Page 1 of 2

x86 vs ARM (android) integer representation glitch?

Posted: Thu Jun 22, 2017 12:21 pm
by Geri
i am attempted to port my subleq emulator on ARM (Android).

the folowing simple code snippet does a dawn-compatible loop (64 bit big endian subleq cpu cycle).

Code: Select all

unsigned long emulalproc(unsigned long eip){
	for(unsigned int w=0;w<4096;w++){ // doing actually only 32 bit. makes no sense to do long long in a 32 bit arm binary. this limits the maximum ram to 3,9 gbyte.
		unsigned int * utasitaskezd=(unsigned int*)&RAM[eip];
		unsigned int A=bswap32(utasitaskezd[1]);
		unsigned int B=bswap32(utasitaskezd[3]);
		long long B_ertek=bswap64(*(unsigned long long*)&RAM[B])-bswap64(*(unsigned long long*)&RAM[A]);
		if(B_ertek<=0){
		    eip=bswap32(utasitaskezd[5]);
		}else{
		    eip+=24;
		}
		*(long long*)&RAM[B]=bswap64(B_ertek);
		// you may do more than one emulation cycle here, or you may use other optimization tricks.
		// i dont know arm, so i will not do any spectacular here. you may do arm assembly (so you also can have big endian).
	}
	return eip;
}
parts of the code is limited to 32 bit addressing to spare some cycles as this code will be compiled to 32 bit binary for now.
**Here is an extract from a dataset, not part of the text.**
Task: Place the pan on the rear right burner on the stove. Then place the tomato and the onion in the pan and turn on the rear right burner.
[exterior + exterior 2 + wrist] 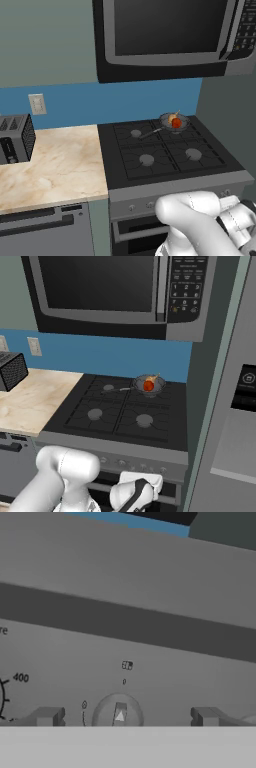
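The hand (124, 717) is held spread around a knob (119, 714); the wrong burner could be lit if misidentified.

You have the pan (174, 121) sitting on the rear right burner (150, 390) of the stove (170, 155), its handle reaching left toward the rear left burner (135, 133), with the tomato (176, 122) and the onion (173, 118) inside it, touching. To the stove's left lies the tabletop (50, 165), carrying a toaster (15, 138) at its far left, and a microwave (170, 35) hangs above the stove. Your end effector (125, 717) sits low before the stove's front panel, a knob (119, 714) between its spread fingertips (47, 716).
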Controlling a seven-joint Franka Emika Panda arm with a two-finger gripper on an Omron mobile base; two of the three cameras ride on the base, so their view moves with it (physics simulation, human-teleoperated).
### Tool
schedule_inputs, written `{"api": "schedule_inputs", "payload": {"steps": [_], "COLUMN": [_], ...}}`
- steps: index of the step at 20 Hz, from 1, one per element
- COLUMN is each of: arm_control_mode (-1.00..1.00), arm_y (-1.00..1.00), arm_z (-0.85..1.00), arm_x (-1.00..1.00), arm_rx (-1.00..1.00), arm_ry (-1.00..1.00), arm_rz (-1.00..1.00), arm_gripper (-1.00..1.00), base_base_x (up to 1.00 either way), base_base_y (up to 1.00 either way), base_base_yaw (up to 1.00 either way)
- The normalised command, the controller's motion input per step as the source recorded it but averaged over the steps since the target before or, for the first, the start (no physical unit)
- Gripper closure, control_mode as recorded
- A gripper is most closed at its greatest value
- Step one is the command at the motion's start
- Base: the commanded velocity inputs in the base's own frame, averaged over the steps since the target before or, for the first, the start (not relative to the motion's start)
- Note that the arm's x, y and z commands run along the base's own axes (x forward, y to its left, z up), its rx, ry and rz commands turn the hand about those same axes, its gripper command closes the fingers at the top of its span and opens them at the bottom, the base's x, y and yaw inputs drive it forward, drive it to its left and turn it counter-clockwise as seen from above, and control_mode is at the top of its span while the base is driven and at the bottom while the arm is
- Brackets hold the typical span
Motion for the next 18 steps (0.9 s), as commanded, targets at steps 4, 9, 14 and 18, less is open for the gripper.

bswap64 on x86 is defined to __bswap_64 and on arm its __builtin_bswap64.
bswap32 on x86 is defined to __bswap_32 and on arm its __builtin_bswap32.

the format of the internal bit representation is big endian:
64 63 62 61 (........ ) 4 3 2 1

on x86 windows / linux, when compiled with gcc, the code is fine.

however when i attempt to run the code on arm (android and gcc), i get crash.

-i dont know, when or why i get the crash, as i cant do printf on android (maybe i will try sprintf later to log into a file to see what is going on)

-arm is biendian cpu, but its in little endian mode by default for sure (i checked the defines to see if its little endian for sure)

-i am started to worry of arm gcc's 64 bit integer representation is messed up, and the built in bswap64 will convert it to some different format. is this possible?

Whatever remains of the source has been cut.